Women are continually evaluated and judged on their maternal attributes even if we don’t have children! It’s” selfish” as the Pope recently reminded us, not to bring children into the world. It's our job! Apparently, he hasn’t noticed women no longer come in “one size fits all.”
But it took a pandemic to shine a light on the vast inequity between fathers and mother in the home and family department. Men weren’t quitting their jobs to take care of the kids! I read somewhere when a husband asks a wife what he should be doing, “it says it all.” Doubtful he’d ask his boss the same question.
The “crushing responsibility” of children remains primarily on women. Having grown up with my mother I witnessed how truly difficult it is to have “it all.” The more I understood about my own upbringing, the clearer it became that I didn’t want to be torn between my children and my career.
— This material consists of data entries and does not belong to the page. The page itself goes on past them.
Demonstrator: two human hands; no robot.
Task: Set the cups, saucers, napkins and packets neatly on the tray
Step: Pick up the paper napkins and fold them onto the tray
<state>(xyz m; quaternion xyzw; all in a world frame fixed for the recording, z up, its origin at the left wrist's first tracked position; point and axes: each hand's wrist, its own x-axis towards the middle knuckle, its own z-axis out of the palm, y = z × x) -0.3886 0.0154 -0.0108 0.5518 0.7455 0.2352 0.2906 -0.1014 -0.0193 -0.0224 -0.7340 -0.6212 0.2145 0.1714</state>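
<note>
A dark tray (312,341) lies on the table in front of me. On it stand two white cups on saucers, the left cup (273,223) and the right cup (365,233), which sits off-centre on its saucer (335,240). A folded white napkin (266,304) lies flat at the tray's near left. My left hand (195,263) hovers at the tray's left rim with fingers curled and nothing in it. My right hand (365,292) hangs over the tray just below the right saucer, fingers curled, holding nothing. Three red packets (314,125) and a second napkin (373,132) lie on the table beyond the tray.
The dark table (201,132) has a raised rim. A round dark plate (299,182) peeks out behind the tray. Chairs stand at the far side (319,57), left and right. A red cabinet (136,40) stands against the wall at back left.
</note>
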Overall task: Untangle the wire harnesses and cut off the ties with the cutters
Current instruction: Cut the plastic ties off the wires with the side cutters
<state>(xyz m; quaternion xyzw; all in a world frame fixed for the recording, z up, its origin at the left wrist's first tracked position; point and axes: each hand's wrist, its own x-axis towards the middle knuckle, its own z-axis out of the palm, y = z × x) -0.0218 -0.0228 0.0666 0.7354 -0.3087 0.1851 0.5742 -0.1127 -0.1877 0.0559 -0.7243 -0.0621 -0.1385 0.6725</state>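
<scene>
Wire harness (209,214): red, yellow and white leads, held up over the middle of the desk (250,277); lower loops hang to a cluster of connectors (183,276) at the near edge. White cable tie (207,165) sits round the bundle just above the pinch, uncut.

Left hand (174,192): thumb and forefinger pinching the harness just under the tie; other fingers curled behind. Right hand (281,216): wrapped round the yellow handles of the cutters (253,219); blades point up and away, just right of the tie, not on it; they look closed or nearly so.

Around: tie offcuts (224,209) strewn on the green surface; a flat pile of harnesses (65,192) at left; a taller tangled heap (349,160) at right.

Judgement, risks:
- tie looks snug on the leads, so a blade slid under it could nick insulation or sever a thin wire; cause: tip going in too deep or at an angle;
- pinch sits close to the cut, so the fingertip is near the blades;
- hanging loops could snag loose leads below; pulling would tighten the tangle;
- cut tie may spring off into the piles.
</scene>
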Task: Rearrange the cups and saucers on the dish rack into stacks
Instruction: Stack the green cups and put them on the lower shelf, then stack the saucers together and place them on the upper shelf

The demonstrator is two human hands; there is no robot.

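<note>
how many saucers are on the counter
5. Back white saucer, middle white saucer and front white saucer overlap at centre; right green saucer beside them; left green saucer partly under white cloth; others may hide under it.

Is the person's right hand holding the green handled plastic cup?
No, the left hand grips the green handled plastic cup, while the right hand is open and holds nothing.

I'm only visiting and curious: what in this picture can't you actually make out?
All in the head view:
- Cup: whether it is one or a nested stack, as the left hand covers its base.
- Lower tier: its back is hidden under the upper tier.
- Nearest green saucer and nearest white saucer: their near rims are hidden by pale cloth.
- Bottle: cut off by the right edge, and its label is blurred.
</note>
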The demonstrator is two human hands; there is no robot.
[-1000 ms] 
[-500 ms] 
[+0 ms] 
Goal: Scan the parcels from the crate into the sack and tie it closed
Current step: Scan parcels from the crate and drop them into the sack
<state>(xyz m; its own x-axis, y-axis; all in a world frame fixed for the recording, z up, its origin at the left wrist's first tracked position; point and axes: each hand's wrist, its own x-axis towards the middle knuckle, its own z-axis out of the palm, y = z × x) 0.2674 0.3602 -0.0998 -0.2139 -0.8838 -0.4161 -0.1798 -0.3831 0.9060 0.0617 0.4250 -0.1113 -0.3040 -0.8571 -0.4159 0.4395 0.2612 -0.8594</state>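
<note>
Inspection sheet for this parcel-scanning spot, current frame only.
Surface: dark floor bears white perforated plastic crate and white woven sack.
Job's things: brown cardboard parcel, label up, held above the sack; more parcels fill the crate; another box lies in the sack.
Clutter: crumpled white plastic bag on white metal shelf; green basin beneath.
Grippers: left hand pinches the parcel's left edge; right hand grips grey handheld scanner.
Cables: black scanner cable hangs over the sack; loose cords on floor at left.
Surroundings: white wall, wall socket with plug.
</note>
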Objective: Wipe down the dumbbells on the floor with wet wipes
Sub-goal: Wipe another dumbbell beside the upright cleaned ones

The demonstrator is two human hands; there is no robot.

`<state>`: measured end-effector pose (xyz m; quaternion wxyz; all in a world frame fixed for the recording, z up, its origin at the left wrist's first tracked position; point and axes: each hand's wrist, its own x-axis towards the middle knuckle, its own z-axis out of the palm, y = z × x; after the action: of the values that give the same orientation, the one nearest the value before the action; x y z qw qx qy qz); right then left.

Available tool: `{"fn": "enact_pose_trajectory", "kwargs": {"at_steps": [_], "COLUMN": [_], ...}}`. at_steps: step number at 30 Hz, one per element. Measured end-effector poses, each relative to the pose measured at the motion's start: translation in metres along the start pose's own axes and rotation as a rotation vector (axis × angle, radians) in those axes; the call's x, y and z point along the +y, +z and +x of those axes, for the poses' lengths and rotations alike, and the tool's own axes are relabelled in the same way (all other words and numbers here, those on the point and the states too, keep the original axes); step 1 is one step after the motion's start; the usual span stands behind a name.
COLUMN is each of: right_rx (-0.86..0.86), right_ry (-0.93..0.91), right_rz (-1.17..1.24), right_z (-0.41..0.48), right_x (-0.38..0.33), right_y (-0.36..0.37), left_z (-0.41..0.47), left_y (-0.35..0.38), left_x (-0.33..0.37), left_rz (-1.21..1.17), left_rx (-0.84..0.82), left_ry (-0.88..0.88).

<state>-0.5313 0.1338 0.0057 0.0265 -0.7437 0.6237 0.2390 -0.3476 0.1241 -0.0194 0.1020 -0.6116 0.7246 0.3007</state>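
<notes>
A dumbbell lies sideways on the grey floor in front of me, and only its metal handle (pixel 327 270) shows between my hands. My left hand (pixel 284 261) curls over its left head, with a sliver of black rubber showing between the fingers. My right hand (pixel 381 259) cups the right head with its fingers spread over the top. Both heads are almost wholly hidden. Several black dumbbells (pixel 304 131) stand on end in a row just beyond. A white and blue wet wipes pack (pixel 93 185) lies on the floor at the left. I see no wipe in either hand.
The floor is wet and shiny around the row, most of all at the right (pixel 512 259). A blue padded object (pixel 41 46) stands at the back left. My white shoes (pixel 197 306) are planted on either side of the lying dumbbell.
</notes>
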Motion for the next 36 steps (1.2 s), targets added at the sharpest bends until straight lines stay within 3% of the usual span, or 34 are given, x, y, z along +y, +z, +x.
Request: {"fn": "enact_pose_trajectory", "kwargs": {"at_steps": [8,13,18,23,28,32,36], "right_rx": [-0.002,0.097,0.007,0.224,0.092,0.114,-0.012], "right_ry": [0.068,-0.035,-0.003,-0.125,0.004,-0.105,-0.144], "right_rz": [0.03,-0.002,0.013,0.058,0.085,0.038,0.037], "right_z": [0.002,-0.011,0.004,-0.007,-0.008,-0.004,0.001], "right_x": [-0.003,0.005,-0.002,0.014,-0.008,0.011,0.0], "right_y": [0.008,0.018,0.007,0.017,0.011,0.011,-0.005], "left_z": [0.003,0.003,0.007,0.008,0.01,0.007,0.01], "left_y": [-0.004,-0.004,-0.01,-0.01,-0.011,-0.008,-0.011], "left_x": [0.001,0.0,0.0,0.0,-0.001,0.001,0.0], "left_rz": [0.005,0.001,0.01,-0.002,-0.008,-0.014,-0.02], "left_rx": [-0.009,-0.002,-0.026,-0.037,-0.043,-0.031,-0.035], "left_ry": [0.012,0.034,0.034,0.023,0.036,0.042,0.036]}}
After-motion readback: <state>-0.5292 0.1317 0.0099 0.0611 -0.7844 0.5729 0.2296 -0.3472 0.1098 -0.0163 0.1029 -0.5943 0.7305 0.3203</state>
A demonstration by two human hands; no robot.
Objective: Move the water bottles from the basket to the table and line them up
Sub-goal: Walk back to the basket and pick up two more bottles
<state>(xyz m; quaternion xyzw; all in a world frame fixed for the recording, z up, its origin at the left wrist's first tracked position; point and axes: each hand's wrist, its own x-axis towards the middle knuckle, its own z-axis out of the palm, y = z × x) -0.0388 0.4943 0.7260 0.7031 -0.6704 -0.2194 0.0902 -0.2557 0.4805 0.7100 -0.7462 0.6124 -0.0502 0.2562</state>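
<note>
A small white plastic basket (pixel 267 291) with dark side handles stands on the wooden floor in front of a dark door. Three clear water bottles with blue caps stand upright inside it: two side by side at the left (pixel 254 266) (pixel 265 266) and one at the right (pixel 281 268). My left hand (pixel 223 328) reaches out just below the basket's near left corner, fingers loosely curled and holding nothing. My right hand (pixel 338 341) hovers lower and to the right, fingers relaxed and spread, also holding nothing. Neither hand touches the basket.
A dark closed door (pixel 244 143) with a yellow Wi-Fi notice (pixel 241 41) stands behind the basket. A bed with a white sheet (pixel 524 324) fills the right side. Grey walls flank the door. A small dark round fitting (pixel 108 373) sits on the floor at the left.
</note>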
I didn’t think it would be fair to a child. And I know I made the right decision. Even now, long after the age when people said I’d regret not having children, I often think I dodged a bullet. I wouldn’t have been the mother my children would've deserved.
The portrayal of a woman’s conflict between children and self-realization has rarely been as intelligently explored in film as it is in The Lost Daughter. Gyllenhaal’s writing displays a wisdom and maturity that exceeds her experience behind the camera. It represents the kind of writing largely absent from American films today. The Lost Daughter is a revelation on every level.